### [Activity]
Return only the lines running from the first line of the listing through the one with "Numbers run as", unchanged.

### [Exercise data]

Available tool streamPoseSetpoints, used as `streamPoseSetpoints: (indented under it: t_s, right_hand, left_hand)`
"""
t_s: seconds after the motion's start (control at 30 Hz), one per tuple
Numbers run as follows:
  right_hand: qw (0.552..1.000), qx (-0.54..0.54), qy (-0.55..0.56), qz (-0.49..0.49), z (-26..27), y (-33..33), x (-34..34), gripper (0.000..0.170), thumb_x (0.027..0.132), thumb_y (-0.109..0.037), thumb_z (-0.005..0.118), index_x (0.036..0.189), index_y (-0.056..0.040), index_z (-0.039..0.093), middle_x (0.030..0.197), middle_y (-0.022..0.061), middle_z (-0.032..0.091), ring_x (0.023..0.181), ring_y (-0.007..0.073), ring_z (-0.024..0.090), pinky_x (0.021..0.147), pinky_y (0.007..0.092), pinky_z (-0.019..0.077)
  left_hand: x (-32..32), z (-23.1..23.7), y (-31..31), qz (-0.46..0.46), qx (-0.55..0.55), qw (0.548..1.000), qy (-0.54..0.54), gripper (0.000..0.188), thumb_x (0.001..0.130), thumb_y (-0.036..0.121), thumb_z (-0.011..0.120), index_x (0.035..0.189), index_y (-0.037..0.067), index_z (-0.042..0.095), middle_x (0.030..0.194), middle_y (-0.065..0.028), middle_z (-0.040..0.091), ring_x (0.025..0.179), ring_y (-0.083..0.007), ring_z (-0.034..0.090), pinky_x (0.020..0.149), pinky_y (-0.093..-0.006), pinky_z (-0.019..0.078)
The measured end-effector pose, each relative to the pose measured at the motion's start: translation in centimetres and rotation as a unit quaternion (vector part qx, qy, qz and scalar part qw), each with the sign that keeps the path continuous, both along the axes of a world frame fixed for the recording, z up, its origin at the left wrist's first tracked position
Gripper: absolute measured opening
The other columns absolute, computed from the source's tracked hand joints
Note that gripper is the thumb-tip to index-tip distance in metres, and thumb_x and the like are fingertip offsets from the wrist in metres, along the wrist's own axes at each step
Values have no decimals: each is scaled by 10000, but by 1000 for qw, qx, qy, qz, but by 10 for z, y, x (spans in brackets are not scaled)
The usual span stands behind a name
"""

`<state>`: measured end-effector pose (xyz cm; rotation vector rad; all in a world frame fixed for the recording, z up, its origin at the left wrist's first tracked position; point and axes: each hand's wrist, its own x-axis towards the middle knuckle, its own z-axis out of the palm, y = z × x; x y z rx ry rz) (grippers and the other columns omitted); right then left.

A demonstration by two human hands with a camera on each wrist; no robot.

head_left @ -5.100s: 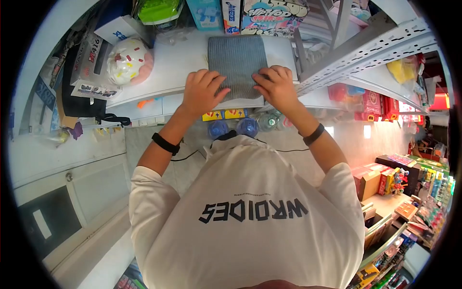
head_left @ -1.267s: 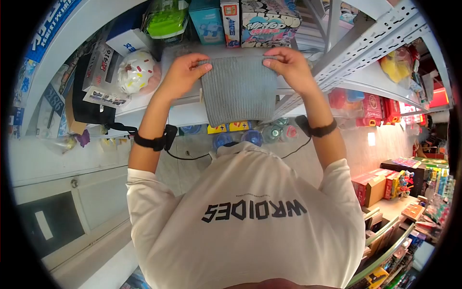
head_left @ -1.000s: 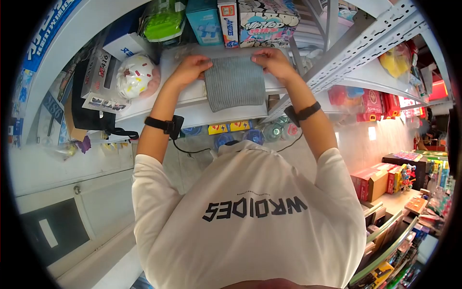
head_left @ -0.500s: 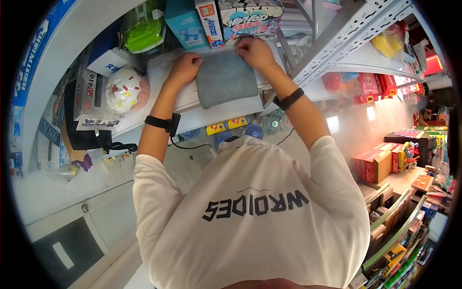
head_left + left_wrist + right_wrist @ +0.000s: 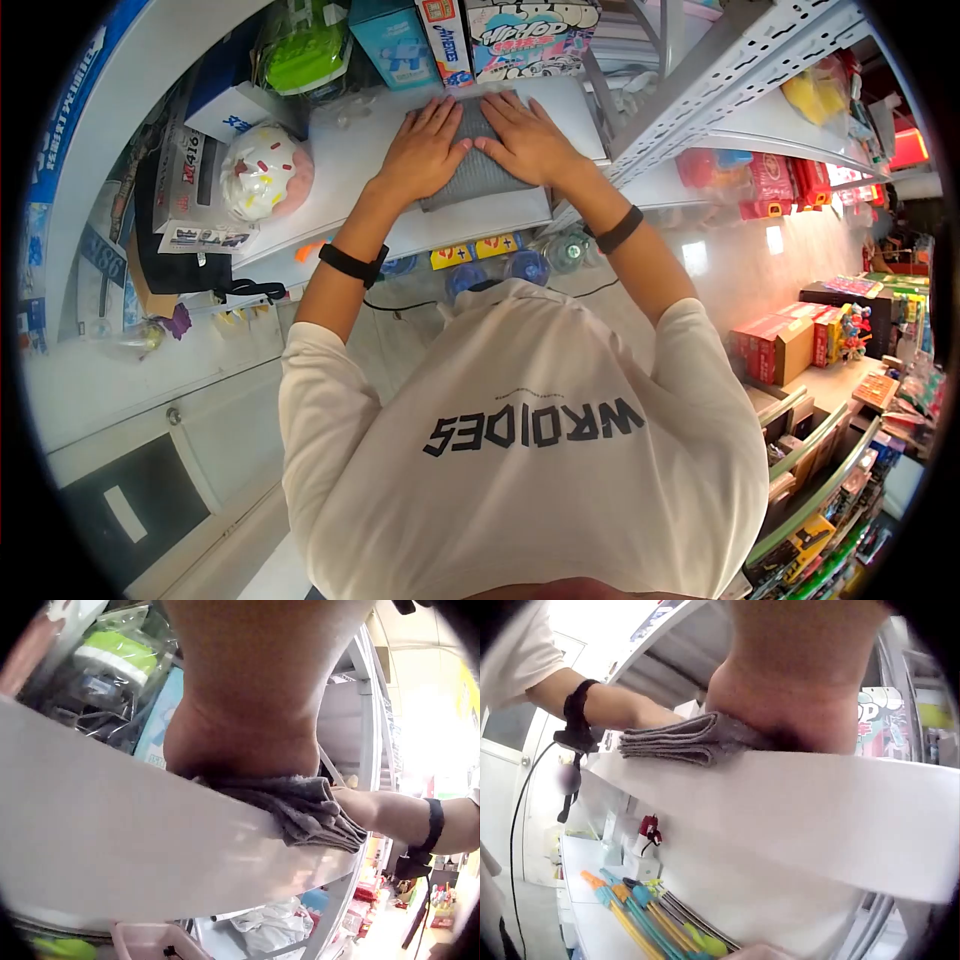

### [Expected output]
Available tool streamPoseSetpoints, used as `streamPoseSetpoints: (indented under it: t_s, right_hand, left_hand)`
"""
t_s: seconds after the motion's start (control at 30 Hz), one per tuple
Numbers run as follows:

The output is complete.